Requirement: Send back all of the data, word for word.

━━━━━━━━━━━━━━━━━━━━

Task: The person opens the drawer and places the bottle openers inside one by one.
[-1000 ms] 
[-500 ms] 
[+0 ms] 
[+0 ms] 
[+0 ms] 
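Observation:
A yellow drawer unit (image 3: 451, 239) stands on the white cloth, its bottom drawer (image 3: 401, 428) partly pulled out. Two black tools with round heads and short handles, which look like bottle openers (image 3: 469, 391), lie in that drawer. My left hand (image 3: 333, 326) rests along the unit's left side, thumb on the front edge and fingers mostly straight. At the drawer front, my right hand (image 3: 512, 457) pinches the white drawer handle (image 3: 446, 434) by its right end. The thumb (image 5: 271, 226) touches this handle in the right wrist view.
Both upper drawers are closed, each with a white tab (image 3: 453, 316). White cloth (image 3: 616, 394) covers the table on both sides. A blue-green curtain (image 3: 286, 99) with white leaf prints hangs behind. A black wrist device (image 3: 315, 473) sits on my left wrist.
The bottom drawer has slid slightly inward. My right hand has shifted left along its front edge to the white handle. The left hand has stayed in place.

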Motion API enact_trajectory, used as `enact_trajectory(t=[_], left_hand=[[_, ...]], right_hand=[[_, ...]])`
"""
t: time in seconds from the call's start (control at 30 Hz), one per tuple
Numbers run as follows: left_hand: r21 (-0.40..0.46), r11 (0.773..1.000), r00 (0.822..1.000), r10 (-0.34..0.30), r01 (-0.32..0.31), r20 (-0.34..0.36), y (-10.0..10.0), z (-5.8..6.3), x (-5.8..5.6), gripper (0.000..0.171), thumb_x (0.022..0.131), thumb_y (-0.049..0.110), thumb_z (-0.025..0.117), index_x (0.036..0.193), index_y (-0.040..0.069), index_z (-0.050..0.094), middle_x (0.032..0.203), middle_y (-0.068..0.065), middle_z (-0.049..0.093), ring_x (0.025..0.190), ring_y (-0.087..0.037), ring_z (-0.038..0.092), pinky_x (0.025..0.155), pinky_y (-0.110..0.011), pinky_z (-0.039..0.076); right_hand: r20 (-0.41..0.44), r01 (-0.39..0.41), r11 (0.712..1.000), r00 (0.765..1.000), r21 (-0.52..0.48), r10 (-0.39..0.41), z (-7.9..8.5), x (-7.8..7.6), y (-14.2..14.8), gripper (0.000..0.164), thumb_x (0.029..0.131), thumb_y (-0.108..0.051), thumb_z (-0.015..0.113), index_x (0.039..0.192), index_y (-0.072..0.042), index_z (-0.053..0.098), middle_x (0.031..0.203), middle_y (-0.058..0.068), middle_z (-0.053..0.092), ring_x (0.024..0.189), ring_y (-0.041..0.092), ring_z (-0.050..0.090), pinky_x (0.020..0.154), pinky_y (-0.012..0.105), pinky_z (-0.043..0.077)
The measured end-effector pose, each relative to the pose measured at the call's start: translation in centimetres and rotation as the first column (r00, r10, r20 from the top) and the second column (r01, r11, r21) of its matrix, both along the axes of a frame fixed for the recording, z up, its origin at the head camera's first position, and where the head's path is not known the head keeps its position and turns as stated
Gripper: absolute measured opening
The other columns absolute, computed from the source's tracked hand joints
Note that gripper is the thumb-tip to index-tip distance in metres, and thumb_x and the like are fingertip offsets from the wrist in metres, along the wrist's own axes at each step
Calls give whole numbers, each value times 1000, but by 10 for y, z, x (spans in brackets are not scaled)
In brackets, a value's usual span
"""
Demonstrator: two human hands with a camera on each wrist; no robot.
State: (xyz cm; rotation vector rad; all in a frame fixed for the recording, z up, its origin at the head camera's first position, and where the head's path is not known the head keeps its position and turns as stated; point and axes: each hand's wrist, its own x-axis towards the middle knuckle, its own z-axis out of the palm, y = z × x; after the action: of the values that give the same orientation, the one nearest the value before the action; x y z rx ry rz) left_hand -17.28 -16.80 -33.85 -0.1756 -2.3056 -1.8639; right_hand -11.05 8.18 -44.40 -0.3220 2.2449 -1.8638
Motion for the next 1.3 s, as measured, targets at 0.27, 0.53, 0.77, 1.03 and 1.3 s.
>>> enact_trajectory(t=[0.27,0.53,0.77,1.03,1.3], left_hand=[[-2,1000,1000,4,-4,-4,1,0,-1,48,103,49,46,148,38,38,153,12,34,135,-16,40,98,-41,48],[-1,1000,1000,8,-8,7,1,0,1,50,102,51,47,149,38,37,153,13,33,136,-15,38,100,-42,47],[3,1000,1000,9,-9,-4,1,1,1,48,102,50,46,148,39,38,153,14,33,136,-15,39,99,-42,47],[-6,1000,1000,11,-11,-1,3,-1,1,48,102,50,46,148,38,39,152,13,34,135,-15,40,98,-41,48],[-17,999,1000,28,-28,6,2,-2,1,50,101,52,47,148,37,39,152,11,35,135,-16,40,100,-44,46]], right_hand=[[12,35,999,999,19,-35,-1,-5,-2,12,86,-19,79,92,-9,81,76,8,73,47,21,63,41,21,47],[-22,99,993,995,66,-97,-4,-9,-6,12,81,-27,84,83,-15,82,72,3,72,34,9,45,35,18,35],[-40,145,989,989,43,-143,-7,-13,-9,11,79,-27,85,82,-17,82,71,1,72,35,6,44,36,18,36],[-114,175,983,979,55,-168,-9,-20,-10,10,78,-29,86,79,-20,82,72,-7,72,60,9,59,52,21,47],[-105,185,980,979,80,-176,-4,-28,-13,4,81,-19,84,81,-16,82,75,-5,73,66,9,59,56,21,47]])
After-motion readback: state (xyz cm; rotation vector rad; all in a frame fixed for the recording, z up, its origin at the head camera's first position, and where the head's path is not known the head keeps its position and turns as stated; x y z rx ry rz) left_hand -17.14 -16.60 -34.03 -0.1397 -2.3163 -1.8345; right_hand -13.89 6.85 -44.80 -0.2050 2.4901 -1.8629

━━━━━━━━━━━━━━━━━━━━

Response to the exercise:
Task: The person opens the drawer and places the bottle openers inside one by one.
[-1000 ms] 
[-500 ms] 
[+0 ms] 
[+0 ms] 
[+0 ms] 
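Observation:
A yellow drawer unit (image 3: 451, 239) stands on the white cloth, its bottom drawer (image 3: 401, 428) partly pulled out. Two black tools with round heads and short handles, which look like bottle openers (image 3: 469, 391), lie in that drawer. My left hand (image 3: 333, 326) rests along the unit's left side, thumb on the front edge and fingers mostly straight. At the drawer front, my right hand (image 3: 512, 457) pinches the white drawer handle (image 3: 446, 434) by its right end. The thumb (image 5: 271, 226) touches this handle in the right wrist view.
Both upper drawers are closed, each with a white tab (image 3: 453, 316). White cloth (image 3: 616, 394) covers the table on both sides. A blue-green curtain (image 3: 286, 99) with white leaf prints hangs behind. A black wrist device (image 3: 315, 473) sits on my left wrist.
The bottom drawer has slid slightly inward. My right hand has shifted left along its front edge to the white handle. The left hand has stayed in place.
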
Motion API enact_trajectory, used as `enact_trajectory(t=[_], left_hand=[[_, ...]], right_hand=[[_, ...]])`
"""
t: time in seconds from the call's start (control at 30 Hz), one per tuple
Numbers run as follows: left_hand: r21 (-0.40..0.46), r11 (0.773..1.000), r00 (0.822..1.000), r10 (-0.34..0.30), r01 (-0.32..0.31), r20 (-0.34..0.36), y (-10.0..10.0), z (-5.8..6.3), x (-5.8..5.6), gripper (0.000..0.171), thumb_x (0.022..0.131), thumb_y (-0.049..0.110), thumb_z (-0.025..0.117), index_x (0.036..0.193), index_y (-0.040..0.069), index_z (-0.050..0.094), middle_x (0.032..0.203), middle_y (-0.068..0.065), middle_z (-0.049..0.093), ring_x (0.025..0.190), ring_y (-0.087..0.037), ring_z (-0.038..0.092), pinky_x (0.025..0.155), pinky_y (-0.110..0.011), pinky_z (-0.039..0.076); right_hand: r20 (-0.41..0.44), r01 (-0.39..0.41), r11 (0.712..1.000), r00 (0.765..1.000), r21 (-0.52..0.48), r10 (-0.39..0.41), z (-7.9..8.5), x (-7.8..7.6), y (-14.2..14.8), gripper (0.000..0.164), thumb_x (0.029..0.131), thumb_y (-0.108..0.051), thumb_z (-0.015..0.113), index_x (0.039..0.192), index_y (-0.072..0.042), index_z (-0.053..0.098), middle_x (0.031..0.203), middle_y (-0.058..0.068), middle_z (-0.053..0.092), ring_x (0.024..0.189), ring_y (-0.041..0.092), ring_z (-0.050..0.090), pinky_x (0.020..0.154), pinky_y (-0.012..0.105), pinky_z (-0.043..0.077)
The measured end-effector pose, each relative to the pose measured at the call's start: translation in centimetres and rotation as the first column (r00, r10, r20 from the top) and the second column (r01, r11, r21) of its matrix, both along the axes of a frame fixed for the recording, z up, its origin at the head camera's first position, and where the head's path is not known the head keeps its position and turns as stated
Gripper: absolute measured opening
The other columns absolute, computed from the source's tracked hand joints
Note that gripper is the thumb-tip to index-tip distance in metres, and thumb_x and the like are fingertip offsets from the wrist in metres, along the wrist's own axes at each step
Calls give whole numbers, each value times 1000, but by 10 for y, z, x (spans in brackets are not scaled)
In brackets, a value's usual span
"""
Demonstrator: two human hands with a camera on each wrist; no robot.
State: (xyz cm; rotation vector rad; all in a frame fixed for the recording, z up, its origin at the head camera's first position, and where the head's path is not known the head keeps its position and turns as stated; point and axes: each hand's wrist, its own x-axis towards the middle knuckle, its own z-axis out of the palm, y = z × x; after the action: of the values that give the same orientation, the one nearest the value before the action; x y z rx ry rz) left_hand -17.28 -16.80 -33.85 -0.1756 -2.3056 -1.8639; right_hand -11.05 8.18 -44.40 -0.3220 2.2449 -1.8638
Motion for the next 1.3 s, as measured, targets at 0.27, 0.53, 0.77, 1.03 and 1.3 s.
>>> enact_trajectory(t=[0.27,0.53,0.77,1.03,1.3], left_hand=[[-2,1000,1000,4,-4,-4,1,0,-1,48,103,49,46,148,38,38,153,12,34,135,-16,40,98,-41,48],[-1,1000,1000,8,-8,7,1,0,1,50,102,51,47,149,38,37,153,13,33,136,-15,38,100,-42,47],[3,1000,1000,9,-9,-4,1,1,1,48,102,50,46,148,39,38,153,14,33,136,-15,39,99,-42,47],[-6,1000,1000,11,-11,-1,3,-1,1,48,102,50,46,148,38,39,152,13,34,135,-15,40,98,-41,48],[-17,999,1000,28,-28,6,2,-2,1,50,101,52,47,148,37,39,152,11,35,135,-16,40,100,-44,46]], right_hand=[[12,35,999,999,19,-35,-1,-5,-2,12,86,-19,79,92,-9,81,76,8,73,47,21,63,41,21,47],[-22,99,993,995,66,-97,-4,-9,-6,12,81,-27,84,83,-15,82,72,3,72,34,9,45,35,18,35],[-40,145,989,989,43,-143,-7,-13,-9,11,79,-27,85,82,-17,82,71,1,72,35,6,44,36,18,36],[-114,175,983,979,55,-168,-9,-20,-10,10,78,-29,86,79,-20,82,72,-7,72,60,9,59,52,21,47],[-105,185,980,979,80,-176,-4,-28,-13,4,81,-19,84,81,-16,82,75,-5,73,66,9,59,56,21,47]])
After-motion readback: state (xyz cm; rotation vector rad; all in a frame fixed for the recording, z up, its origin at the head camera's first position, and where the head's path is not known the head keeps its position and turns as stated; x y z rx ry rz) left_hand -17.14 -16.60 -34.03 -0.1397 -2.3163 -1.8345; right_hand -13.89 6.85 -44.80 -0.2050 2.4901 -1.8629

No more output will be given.